Amongst the documents that are being made available will be:

  • Clinical Examination and Record Keeping
  • Selection Criteria for Dental Radiography
  • Antimicrobial Prescribing for General Dental Practitioners

You can access the resource at www.fgdp.org.uk

Non-members will in time be required to register but at present will be able to log on using openstandards as both the user name and password. 

To access the documents Faculty members will simply need to log onto the website in the usual way.

FGDP (UK) will also be launching e-book versions of its standards, to be followed later in the year by a mobile app.

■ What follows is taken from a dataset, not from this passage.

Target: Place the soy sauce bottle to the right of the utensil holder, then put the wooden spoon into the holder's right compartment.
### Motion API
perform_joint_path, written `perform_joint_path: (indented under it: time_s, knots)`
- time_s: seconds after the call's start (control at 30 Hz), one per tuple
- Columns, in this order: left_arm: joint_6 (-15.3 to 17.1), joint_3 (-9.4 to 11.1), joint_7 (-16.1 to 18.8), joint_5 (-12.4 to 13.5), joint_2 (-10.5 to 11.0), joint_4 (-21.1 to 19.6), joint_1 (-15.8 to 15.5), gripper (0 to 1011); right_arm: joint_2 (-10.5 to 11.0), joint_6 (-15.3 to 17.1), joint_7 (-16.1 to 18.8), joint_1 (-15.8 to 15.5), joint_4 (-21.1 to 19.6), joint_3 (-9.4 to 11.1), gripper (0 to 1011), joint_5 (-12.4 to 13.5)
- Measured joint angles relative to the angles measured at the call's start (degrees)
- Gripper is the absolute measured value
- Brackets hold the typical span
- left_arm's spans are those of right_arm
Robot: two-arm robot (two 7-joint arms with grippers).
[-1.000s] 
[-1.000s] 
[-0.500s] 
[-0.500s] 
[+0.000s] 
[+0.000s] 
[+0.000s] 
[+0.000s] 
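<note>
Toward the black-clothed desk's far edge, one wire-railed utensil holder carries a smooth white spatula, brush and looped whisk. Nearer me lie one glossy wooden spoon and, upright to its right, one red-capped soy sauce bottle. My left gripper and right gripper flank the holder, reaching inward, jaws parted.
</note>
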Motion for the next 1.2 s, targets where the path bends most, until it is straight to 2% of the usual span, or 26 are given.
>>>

A better understanding of the evidence base available to dentists can help every member of the dental team to make informed clinical judgements. As a responsible profession, we all seek to improve the quality of care we provide, and aspirational ‘best practice’ standards such as those responsibly provided by FGDP (UK) can certainly help us in this quest.  But misrepresenting such aspirational standards as being the same as a minimum acceptable ‘threshold’ standard is inappropriate and ultimately unhelpful if it results in unnecessary and invalid criticism and challenge which adversely affects the health and well being of dental professionals. Far from helping to protect patients, these large volumes of inappropriate challenges can undermine and compromise patient safety and the quality of care provided to them.

I have been greatly encouraged by the feedback that we have received on the work we have been doing to restore some sanity to the dental professional environment in the interests of all of our members. It is particularly encouraging when this feedback comes from people who are in a position to influence events within the FtP procedures and who have themselves been exasperated by the lack of understanding, fairness and proportionality that has blighted FtP for so long.

There are genuine grounds for optimism and a belief that a corner may have been turned. You can be assured that we will continue to do all we can to continue this campaign and ensure that any changes for the better become permanently embedded.